Chunk of the afternoon with Casey. We ate downtown at Over Easy (whom I have always loved because they found my lost cellphone, and went to some trouble returning it to me) and talked, talked, talked. He filled in the blanks on whole epics of local theater gossip, and on the unsuspected turbulence of his own life. I admire this. I’d no more talk about the dark of my life in a casual conversation than I would fly to the moon. I felt honored and–what?– brotherly when he did. The cook at Over Easy is Ben, a former student, who bought me a mimosa. Casey and I ranged up and down Lexington finishing our Christmas shopping.  I was happy being with him. The lady in the store talked me in to buying my sister a pretty handbag (“All women love bags”), my realizing afterward that I’ve never seen her with a handbag. Maybe it was for the lack of one. . . .

Sat at my table deep into the night reading Tolkien. Something's gotten into my throat and I'm barking like a seal.

Saturday, December 21, 2013


December 21, 2013

Up in the deep dark of Longest Night. Couperin in solemn mode on Pandora, which for some reason is exactly right.

Lay on the sofa and read last night. It reminded me a boyhood.
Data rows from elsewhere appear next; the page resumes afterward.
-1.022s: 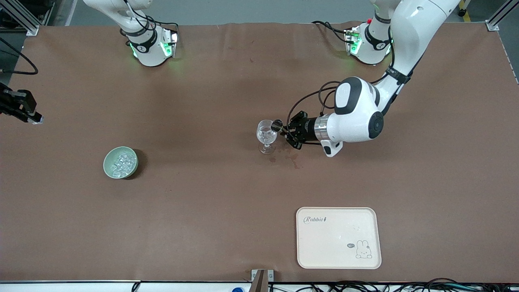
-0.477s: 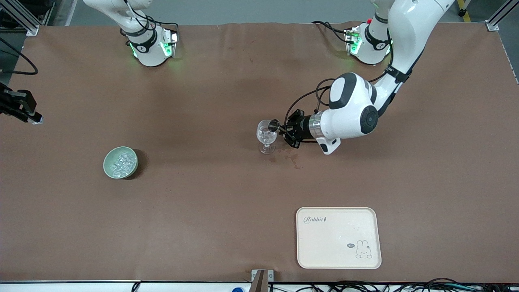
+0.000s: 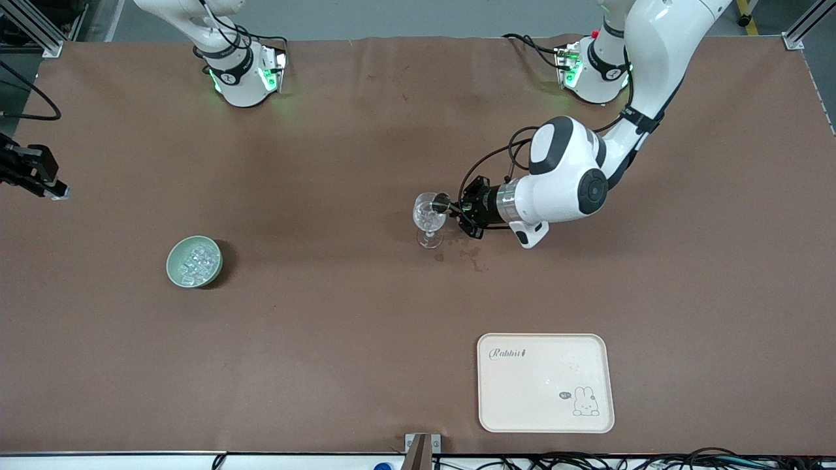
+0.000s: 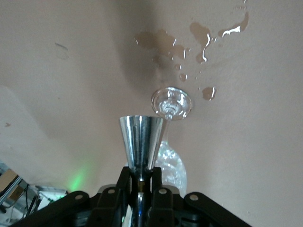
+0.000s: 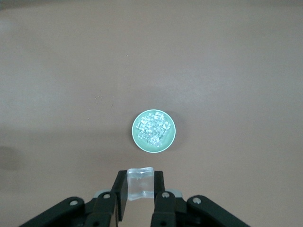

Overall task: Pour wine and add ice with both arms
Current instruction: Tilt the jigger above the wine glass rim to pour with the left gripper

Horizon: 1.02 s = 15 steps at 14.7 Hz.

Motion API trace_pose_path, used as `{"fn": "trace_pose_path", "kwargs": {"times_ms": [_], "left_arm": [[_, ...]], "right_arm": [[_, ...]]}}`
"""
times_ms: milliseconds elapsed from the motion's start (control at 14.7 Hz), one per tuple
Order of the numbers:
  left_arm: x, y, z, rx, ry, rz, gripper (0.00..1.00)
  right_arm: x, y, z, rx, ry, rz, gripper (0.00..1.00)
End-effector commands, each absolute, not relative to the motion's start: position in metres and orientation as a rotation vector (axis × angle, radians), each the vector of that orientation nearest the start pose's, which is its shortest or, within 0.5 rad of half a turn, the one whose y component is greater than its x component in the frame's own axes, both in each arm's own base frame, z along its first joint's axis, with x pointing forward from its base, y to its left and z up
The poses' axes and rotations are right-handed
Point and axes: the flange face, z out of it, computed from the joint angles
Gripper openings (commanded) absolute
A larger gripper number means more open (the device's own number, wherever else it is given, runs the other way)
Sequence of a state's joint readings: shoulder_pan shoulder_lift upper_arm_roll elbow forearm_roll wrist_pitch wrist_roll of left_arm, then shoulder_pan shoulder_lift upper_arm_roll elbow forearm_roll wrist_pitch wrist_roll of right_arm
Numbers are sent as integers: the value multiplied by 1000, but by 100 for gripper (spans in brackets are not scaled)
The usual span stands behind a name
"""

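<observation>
My left pincer (image 3: 457,210), clamped on the tilted jigger (image 3: 443,202), has drawn nearer the glass (image 3: 429,217) to pour, while my right pincer (image 5: 140,189) grips one cube (image 5: 140,183), waiting above the bowl (image 5: 153,131).

Lighting's pretty even and soft from overhead, so the table (image 3: 326,359) looks flat brown with only faint shadows, a small dark one beside the bowl (image 3: 194,262) and a smudgy one under the left arm (image 3: 568,189). The 2 bases glow green, and in the left wrist view the spill (image 4: 203,35) throws white glare while the metal cup (image 4: 141,142) has bright streaks. The glass (image 4: 171,102) there is a bit soft and the near hardware is dark, whereas the right wrist view is sharp on the ice (image 5: 140,183).
</observation>
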State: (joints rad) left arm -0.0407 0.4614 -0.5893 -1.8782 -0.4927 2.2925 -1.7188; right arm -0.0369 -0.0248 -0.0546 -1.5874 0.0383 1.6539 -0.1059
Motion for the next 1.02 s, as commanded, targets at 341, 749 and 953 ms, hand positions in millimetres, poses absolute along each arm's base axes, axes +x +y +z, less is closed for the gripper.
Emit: {"fn": "trace_pose_path", "kwargs": {"times_ms": [341, 749, 953], "left_arm": [[519, -368, 321, -2382, -2188, 873, 0], [520, -367, 325, -2456, -2095, 880, 0], [526, -365, 339, -2521, -1982, 930, 0]], "right_arm": [[550, -50, 639, -3112, 2, -155, 12], [550, -50, 641, -3112, 2, -160, 12], [550, -49, 641, -3110, 0, -162, 12]]}}
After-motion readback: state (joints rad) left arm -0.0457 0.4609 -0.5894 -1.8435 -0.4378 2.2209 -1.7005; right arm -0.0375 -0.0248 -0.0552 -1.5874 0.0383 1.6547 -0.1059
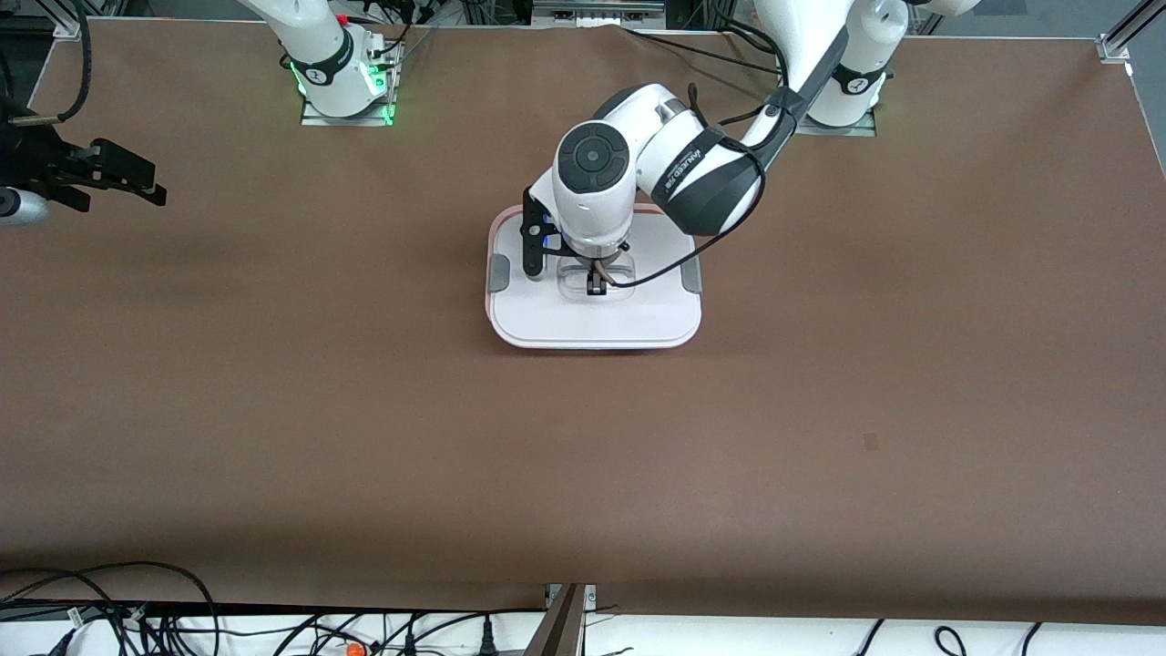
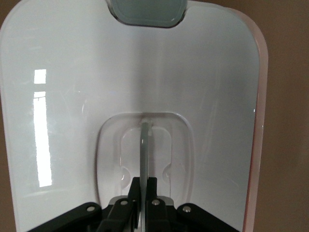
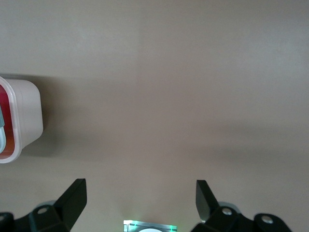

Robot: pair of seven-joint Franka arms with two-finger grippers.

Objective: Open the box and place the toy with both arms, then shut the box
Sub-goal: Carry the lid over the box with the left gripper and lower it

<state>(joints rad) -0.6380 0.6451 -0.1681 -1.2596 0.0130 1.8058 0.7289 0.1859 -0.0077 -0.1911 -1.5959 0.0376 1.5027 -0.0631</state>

My adult life has been too– too corrupt in its notions of “achievement” and “time well spent” for much of that. Peaceful.

Settled down and took a bunch of documents to Cameron. Gave in and sold the rest of the equities I needed for the downpayment, which will be hell with taxes, but Cameron seemed so wistful and disappointed that all the data would not be in the reports of a single month. After you say, “well. . . maybe. . . “ it’s all about pleasing other people.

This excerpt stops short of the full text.